I wonder if he could be slowly slipping into a mild midlife type of depression. Does he have a lot on self discipline, ambition, drive? It does not sound like it to me. If I had the time to got work out at the gym several times a week, I’d be there. Someone who goes for a few weeks then stops sounds like a person without much purpose or ambition. Also confirms what Honeypot said about him leaving during the summer.

I also get the impression you are the driver in the family, which seems apparent by your training, getting a new job AND trying to keep the house in order, cleaned up, etc. That is very admirable. The problem is that this creates something of a martyr complex in you. If you do all these things because you want to, because you love doing the work, the cleaning, whatever, just for yourself, then his sitting around wouldn’t bother you. But it does and you are growing resentful, right? Don’t do too much on the expectation of receiving gratitude from your H, especially if he feels left behind. In fact, the more you do, the more he feels left behind.

Again, what can you do to empower him, to give him back some control, some purpose? He may have a hard time responding to this, if he is already depressed. It might help if you tell him everything you have stated here. He will understand you weakness, your vulnerability, your need for help.
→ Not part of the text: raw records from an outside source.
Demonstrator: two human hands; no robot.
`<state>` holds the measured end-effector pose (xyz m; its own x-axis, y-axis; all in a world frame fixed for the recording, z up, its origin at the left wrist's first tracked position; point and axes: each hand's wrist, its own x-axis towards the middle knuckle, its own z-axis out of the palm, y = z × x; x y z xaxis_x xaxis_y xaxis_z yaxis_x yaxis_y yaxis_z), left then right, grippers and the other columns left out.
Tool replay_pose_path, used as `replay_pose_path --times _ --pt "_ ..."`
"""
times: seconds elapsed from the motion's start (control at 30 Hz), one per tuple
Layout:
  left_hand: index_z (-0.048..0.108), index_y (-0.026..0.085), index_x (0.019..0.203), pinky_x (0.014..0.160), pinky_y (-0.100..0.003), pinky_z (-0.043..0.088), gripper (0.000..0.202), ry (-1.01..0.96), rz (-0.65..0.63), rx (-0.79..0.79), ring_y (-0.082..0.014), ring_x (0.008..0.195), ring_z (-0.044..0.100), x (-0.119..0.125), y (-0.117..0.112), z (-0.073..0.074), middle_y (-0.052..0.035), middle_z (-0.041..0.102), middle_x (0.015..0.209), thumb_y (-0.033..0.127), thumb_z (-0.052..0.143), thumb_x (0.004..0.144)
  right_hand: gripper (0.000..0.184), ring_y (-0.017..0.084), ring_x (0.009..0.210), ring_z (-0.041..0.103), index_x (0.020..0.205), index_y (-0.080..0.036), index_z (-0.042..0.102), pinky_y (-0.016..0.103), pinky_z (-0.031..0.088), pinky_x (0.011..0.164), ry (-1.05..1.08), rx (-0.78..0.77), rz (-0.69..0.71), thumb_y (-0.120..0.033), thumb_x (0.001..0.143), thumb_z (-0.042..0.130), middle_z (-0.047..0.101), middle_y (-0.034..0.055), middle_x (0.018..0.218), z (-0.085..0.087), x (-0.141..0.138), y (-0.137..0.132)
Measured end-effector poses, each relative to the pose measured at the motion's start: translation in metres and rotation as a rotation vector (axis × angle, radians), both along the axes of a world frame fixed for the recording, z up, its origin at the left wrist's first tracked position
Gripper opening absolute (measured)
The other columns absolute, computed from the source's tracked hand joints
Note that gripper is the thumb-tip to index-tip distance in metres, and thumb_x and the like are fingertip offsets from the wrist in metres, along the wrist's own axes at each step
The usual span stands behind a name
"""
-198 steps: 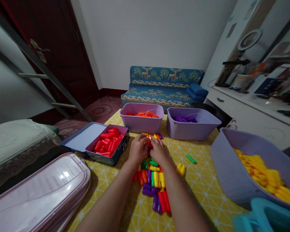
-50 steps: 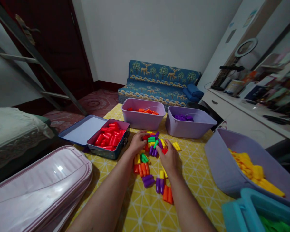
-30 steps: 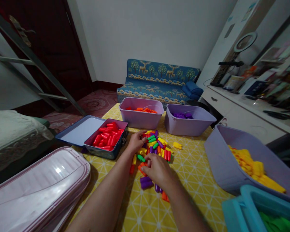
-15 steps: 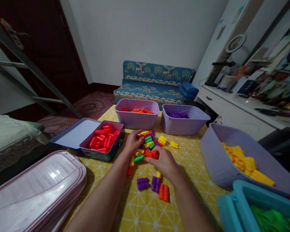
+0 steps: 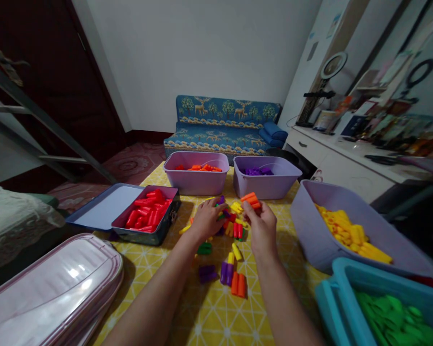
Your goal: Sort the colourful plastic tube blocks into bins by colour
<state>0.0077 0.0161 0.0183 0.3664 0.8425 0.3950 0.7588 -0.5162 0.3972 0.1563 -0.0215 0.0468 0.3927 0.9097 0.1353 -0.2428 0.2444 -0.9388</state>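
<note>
Between the thumb and fingers of my right hand (image 5: pixel 263 226) are joined orange tube-shaped plastic pieces (image 5: pixel 250 199), raised over the right side of a mixed pile. My left hand (image 5: pixel 206 220) lies over the left side of that pile, fingers apart and touching it, partly covering it. Red pieces (image 5: pixel 237 230), yellow pieces (image 5: pixel 236 207) and a green piece (image 5: pixel 204 248) show around the hands. Closer to me lie a dark purple pair (image 5: pixel 207 273), a purple pair with a yellow end (image 5: pixel 226 273) and an orange pair (image 5: pixel 238 284).
Behind the pile stand lilac bins of orange (image 5: pixel 197 182) and purple pieces (image 5: pixel 263 186). To the right are a lilac bin (image 5: pixel 310 235) of yellow and a teal bin (image 5: pixel 341 278) of green. An open tin (image 5: pixel 140 236) of red and pale pink lids (image 5: pixel 54 288) sit left.
My right hand has lifted the orange pieces up and to the right, away from the pile. My left hand has shifted over the pile, and the pieces beneath are spread differently. The view has turned slightly.
</note>
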Motion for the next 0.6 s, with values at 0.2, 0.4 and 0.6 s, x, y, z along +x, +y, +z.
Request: replay_pose_path --times 0.2,0.4,0.6 --pt "0.067 0.018 0.115 0.099 -0.036 0.046 0.041 -0.369 -0.001 -0.178 -0.0222 0.111 0.061 -0.016 0.012 -0.006 -0.0098 0.066 0.12 0.012 0.061 0.075 0.038 0.013 0.057 0.055 0.083 -0.015 0.062 0.024 0.043 0.052 -0.174 -0.146 0.211 -0.043 0.06 0.075 0.063 0.0006 0.069 -0.032 -0.015 0.006" --pt "0.063 0.014 0.121 0.074 -0.026 0.054 0.047 -0.745 -0.187 -0.555 -0.0184 0.09 0.067 -0.013 0.015 -0.004 -0.01 0.071 0.108 0.014 0.061 0.074 0.039 0.013 0.05 0.05 0.094 -0.014 0.064 0.024 0.042 0.047 -0.359 -0.187 0.232 -0.047 0.075 0.056 0.055 -0.0021 0.058 -0.048 -0.02 0.014" --pt "0.069 0.013 0.107 0.064 -0.021 0.05 0.036 -0.711 -0.002 -0.368 -0.0136 0.072 0.063 -0.017 0.017 -0.008 -0.0055 0.072 0.086 0.011 0.063 0.071 0.035 0.017 0.07 0.061 0.106 -0.012 0.065 0.031 0.051 0.07 -0.785 -0.079 0.123 -0.033 0.082 0.049 0.066 0.0098 0.089 -0.046 -0.022 0.022"
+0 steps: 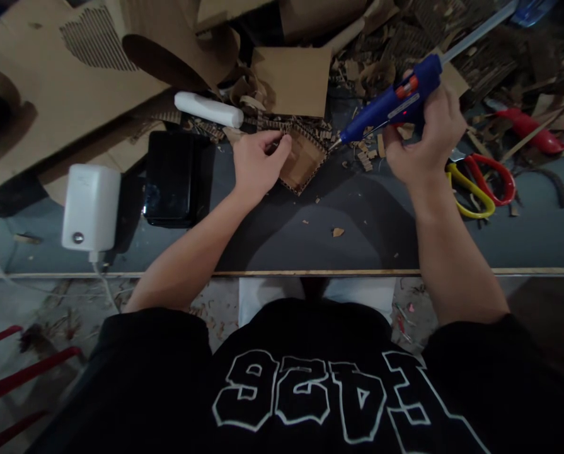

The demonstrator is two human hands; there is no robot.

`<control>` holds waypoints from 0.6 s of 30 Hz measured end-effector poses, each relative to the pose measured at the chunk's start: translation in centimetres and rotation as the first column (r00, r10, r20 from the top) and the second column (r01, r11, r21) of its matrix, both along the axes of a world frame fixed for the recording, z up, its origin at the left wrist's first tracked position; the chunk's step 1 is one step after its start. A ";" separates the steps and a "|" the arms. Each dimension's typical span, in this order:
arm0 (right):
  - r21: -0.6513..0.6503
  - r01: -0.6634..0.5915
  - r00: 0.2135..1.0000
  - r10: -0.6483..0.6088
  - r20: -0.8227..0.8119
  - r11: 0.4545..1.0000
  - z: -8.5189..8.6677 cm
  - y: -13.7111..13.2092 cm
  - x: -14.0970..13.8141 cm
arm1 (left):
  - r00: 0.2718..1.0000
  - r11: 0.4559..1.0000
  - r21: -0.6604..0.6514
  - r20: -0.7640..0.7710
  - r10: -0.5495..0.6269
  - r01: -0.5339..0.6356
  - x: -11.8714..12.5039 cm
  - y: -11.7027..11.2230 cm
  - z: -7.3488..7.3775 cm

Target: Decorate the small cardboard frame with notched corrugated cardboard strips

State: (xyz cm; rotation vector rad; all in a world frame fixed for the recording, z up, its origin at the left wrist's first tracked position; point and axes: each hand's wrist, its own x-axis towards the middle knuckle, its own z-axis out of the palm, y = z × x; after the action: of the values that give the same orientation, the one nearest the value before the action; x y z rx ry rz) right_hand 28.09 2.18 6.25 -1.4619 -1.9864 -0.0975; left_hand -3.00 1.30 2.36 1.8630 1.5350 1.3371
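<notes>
A small square of corrugated cardboard (305, 165) lies corner-down on the dark table (282, 233). My left hand (258, 162) rests on its left edge, fingers pinched on a cardboard strip along that edge. My right hand (428, 142) is wrapped round a blue glue gun (395, 104). A clear glue stick juts from the gun's back, up to the right. The gun's nozzle points down-left, close to the square's upper right edge.
A black box (175, 178) and a white power adapter (91, 207) sit left of the hands. A white cylinder (209, 109) lies behind them. Yellow and red scissors (483, 183) lie at the right. Cardboard sheets and scraps (291, 79) crowd the back.
</notes>
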 end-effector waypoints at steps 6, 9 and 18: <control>-0.019 0.054 0.997 -0.053 0.057 0.998 0.5 -0.3 -0.2 | 0.999 0.999 -0.028 -0.019 -0.029 0.028 -0.3 0.0 0.0; -0.040 0.037 0.998 -0.035 0.047 0.999 0.6 -0.4 -0.1 | 0.999 0.999 -0.042 -0.013 -0.033 0.032 -0.4 0.1 -0.1; 0.060 0.023 0.996 -0.028 0.089 0.998 -0.3 0.3 0.2 | 1.000 0.998 -0.063 -0.001 -0.015 0.015 -0.2 0.1 -0.2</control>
State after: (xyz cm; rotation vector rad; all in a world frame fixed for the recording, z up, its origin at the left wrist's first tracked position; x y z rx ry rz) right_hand 28.33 2.48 5.91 -1.4690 -2.0189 -0.2341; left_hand -3.24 1.42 2.12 1.8345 1.5432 1.2663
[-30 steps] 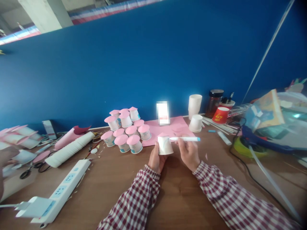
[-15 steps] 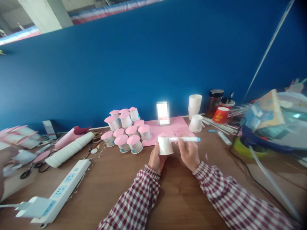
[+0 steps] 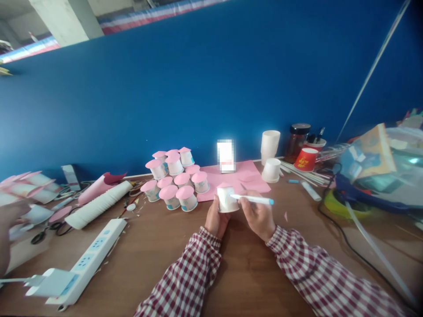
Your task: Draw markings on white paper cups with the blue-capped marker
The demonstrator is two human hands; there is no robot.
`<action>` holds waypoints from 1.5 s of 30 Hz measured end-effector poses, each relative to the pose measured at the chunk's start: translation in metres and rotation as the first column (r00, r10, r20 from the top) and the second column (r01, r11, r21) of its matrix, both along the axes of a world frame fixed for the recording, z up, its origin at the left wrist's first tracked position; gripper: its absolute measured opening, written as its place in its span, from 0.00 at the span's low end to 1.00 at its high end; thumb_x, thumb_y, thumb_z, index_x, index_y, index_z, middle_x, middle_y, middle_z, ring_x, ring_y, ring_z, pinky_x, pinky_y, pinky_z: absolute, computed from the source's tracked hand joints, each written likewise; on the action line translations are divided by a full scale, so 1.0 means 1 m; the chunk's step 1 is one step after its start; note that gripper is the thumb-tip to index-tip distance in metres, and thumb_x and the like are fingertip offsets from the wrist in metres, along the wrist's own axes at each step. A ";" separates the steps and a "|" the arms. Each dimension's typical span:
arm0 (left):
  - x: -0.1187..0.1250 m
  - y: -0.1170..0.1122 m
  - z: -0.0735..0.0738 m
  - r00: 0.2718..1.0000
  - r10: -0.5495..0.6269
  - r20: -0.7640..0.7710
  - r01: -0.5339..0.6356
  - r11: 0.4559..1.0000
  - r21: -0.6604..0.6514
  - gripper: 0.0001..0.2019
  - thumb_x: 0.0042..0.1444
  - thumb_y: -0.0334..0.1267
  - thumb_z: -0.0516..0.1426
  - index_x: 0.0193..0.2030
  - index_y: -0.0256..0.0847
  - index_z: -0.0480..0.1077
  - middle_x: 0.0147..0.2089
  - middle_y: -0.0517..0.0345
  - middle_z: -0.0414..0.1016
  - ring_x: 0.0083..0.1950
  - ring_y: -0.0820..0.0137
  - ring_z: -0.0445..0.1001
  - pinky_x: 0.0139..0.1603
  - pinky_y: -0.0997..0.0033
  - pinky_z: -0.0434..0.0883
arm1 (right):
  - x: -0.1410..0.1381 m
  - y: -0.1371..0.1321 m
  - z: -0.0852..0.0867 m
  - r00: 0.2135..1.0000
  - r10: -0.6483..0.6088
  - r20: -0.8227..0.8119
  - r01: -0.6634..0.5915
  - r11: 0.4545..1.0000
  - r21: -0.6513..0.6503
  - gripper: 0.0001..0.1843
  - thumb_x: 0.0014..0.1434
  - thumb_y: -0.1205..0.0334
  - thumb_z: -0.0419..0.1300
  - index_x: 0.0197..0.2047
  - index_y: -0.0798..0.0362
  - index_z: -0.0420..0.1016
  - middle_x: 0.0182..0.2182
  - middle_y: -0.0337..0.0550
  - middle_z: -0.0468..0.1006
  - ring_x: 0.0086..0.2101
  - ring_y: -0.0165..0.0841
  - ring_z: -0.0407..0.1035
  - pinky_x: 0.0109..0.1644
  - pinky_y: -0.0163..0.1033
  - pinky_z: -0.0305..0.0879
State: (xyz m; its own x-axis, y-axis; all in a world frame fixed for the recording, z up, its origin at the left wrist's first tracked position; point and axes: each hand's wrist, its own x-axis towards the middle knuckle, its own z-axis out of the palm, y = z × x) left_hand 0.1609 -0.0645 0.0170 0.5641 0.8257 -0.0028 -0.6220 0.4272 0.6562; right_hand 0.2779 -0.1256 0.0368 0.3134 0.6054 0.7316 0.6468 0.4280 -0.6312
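My left hand [image 3: 215,221] is closed round an upturned white paper cup [image 3: 226,200] with a pink paper top, held just above the wooden table [image 3: 148,255]. My right hand [image 3: 259,215] grips a white marker with a blue end [image 3: 253,199]; its tip touches the cup's side. A heap of several similar pink-topped cups [image 3: 173,178] stands just left of my hands. A pink paper sheet [image 3: 246,174] lies behind the cup.
A white power strip [image 3: 86,259] lies front left. A sleeve of stacked white cups [image 3: 101,205], scissors [image 3: 41,233] and pink cup pieces lie at the left, where another person's hand [image 3: 8,233] shows. White cups [image 3: 270,149], a red cup [image 3: 306,159], a jar and bags sit at the right.
The marker has tilted down and its tip has moved onto the cup's side. My right hand has shifted slightly lower. The left hand and cup stay put.
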 end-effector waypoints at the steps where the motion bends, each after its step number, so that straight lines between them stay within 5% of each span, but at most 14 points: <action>1: 0.000 0.000 0.000 1.000 0.003 0.000 -0.003 1.000 -0.001 0.23 0.59 0.49 0.49 0.53 0.32 0.67 0.49 0.45 0.73 0.49 0.63 0.71 0.52 0.63 0.66 | 0.000 0.000 0.000 1.000 0.004 -0.002 -0.004 1.000 -0.001 0.05 0.59 0.64 0.53 0.38 0.52 0.69 0.29 0.41 0.76 0.29 0.31 0.72 0.35 0.35 0.69; 45: 0.002 -0.001 0.000 0.999 0.046 -0.006 -0.046 0.999 0.002 0.21 0.56 0.47 0.54 0.51 0.33 0.68 0.51 0.45 0.72 0.51 0.62 0.71 0.57 0.61 0.64 | -0.001 0.000 0.004 0.999 0.006 0.042 -0.005 0.999 -0.039 0.10 0.60 0.61 0.51 0.33 0.53 0.72 0.31 0.43 0.76 0.33 0.32 0.71 0.38 0.37 0.69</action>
State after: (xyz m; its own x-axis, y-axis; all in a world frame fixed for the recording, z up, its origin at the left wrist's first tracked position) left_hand 0.1627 -0.0652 0.0167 0.5253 0.8509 -0.0043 -0.6374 0.3968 0.6605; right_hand 0.2765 -0.1256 0.0405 0.2798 0.6353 0.7198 0.6706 0.4072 -0.6200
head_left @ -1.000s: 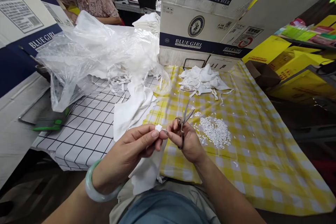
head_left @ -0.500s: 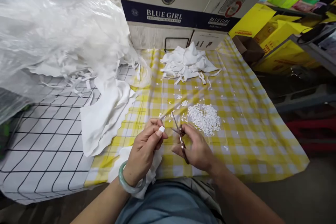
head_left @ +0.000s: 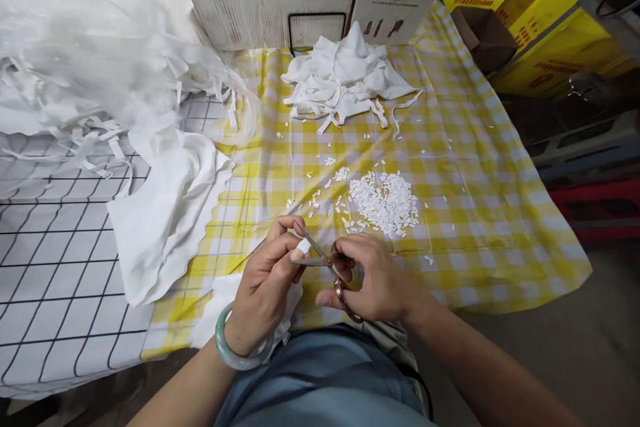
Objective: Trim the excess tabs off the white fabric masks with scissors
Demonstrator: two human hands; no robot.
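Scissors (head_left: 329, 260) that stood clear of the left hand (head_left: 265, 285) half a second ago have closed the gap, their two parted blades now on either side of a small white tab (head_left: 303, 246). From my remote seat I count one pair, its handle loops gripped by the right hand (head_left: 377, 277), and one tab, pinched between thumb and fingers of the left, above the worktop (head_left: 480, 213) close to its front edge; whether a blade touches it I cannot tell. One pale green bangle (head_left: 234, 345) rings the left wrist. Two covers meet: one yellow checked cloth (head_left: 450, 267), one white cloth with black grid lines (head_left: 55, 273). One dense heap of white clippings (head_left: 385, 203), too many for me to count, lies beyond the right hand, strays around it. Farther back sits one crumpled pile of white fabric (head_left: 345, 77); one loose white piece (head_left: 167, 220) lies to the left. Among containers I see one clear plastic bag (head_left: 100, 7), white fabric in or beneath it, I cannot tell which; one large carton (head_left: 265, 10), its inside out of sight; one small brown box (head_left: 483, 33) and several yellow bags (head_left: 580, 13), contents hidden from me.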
Some men think they would like to have a “superwoman” for a wife, that is until they really get one. Then they come to fully understand what that means, how that “superwoman” can take over their lives, and they are not so happy about it. But the catch is that for him to feel better, he needs to get off his duff and do something. Right now things are too easy and convenient for him. Why clean the house of anything else if you’ll do it for him? But until he does things for himself, he will stay depressed. Your actions, which you do out of love, are actually undercutting his sense of manhood. So rather than doing something good for him, you are indirectly hurting him. Do you see the cycle?

I am not making excuses for him, because this is also his doing. But I believe this is one of the ways men fall into a midlife crisis. They lose purpose, lose control, don’t help themselves, and then at a certain point they blow up and leave. There are plenty of reasons to pin the blame on you, but ultimately it is their fault. You can stop this before it goes any farther, but I think it could become serious at some point in the future.